[comp.sw.components] Reasons for low ADT reuse

scotth@boulder.Colorado.EDU (Scott Henninger) (09/22/89)

|>From: billwolf%hazel.cs.clemson.edu@hubcap.clemson.edu (William Thomas Wolfe, 2847 )
|
|    All of the negatives you cite (except "may use more storage", which 
|    is bogus) are overcome by the reuse paradigm.  The ADT is developed
|    with extremely high quality at a high cost, but this cost is then 
|    spread over an extremely large number of users until the end of time;
|    the result is very much an economic win-win situation.

OK, so let's say this is true - that the high cost of creating "quality" ADTs
is distributed over the number of people that reuse it.  You gain a "cost"
advantage under the following conditions:

  1) The cost of reusing the component is small.
  2) It fits the needs of a large number of programmers AND they choose to use it. 

The extent to which these conditions are not realistic is the extent to which
this method will ultimately fail.

The ADT approach has been around for a long time, so I ask you, why is it not
currently practiced?  Don't tell me that training is the answer - programmers are
already trained to design and implement ADTs.

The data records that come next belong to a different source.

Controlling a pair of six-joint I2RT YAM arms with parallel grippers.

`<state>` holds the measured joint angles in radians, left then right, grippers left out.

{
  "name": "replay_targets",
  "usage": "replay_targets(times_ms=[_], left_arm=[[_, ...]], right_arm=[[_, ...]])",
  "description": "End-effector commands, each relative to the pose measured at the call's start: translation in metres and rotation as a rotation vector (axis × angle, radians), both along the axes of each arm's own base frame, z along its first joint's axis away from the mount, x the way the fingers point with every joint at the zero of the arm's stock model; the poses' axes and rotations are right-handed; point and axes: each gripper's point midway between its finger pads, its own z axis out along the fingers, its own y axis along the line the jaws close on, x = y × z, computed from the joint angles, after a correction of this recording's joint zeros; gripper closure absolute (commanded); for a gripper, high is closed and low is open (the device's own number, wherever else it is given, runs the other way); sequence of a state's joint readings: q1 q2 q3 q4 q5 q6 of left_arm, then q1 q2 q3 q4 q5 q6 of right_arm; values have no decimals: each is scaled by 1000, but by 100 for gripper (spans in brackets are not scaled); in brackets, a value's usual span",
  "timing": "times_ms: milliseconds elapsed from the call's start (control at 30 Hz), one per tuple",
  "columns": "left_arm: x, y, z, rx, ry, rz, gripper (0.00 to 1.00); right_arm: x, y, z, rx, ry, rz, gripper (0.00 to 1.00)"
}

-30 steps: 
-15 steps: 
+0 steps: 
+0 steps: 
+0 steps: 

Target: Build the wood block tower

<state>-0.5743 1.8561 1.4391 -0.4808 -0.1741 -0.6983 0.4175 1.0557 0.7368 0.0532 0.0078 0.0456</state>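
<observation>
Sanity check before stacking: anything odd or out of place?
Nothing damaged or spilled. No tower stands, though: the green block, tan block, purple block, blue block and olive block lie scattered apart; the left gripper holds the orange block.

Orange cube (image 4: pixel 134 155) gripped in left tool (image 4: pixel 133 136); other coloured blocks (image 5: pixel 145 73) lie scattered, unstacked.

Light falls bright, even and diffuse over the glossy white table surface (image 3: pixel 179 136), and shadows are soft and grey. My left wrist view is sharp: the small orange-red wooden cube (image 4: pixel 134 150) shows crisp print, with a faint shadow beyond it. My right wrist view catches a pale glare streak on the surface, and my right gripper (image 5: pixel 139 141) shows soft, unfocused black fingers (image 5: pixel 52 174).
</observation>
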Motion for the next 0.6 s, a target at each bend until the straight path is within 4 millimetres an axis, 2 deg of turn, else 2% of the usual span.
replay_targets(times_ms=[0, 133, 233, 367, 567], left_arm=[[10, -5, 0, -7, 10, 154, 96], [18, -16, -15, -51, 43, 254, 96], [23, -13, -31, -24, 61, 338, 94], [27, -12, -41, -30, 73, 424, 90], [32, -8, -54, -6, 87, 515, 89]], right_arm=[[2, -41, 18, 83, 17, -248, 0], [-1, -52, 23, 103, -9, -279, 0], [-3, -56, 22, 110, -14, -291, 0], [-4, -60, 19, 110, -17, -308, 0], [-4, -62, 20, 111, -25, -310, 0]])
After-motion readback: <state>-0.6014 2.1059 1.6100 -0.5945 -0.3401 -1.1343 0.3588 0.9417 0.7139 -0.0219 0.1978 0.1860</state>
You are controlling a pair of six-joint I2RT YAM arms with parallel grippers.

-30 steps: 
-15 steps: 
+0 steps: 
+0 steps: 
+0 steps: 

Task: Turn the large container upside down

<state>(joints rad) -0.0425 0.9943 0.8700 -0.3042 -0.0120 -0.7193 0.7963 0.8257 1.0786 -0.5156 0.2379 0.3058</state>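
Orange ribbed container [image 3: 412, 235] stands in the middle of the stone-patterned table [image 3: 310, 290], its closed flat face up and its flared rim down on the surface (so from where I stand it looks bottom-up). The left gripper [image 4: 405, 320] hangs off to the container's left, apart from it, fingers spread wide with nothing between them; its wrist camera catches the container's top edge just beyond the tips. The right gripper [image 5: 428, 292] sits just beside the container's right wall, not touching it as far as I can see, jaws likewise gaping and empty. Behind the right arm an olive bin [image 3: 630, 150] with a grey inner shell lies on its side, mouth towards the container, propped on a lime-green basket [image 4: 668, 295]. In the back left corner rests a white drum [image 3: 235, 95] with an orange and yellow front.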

By the way, I'm still not convinced that ADTs will ever constitute anything more
than a trivial percentage of real application code, given either today's or tommorow's
technology.


-- Scott
   scotth@boulder.colorado.edu

billwolf%hazel.cs.clemson.edu@hubcap.clemson.edu (William Thomas Wolfe, 2847 ) (09/22/89)

From scotth@boulder.Colorado.EDU (Scott Henninger):
> The ADT approach has been around for a long time, so I ask you, 
> why is it not currently practiced?  Don't tell me that training 
> is the answer - programmers are already trained to design and 
> implement ADTs.

   Consider some of the things that have happened within the
   last few years: there is now a language whose definition
   is an ANSI and international standard which prohibits subsets
   and supersets (ensuring portability), which provides *secure*
   facilities for the construction of quality ADTs (and by that
   I mean limited private types, which can be built such that
   instances of the ADT will maintain consistency in the presence
   of multitasking, and will in fact process requests in parallel
   while ensuring serializability and recoverability, etc. etc.),
   and for which second-generation highly optimizing compilers
   are now widely available.  This language is also saving lots
   of money in practice (as described in the IEEE Software article
   of November 1988, "Large Ada projects show productivity gains"),
   which is stimulating considerable growth in its use.  Finally,
   companies have developed catalogs of components for this language
   (Wizard Software, lib systems, etc.) and are actively selling them 
   into the user market.  In short, the conditions in which the ADT
   approach can thrive are now being established.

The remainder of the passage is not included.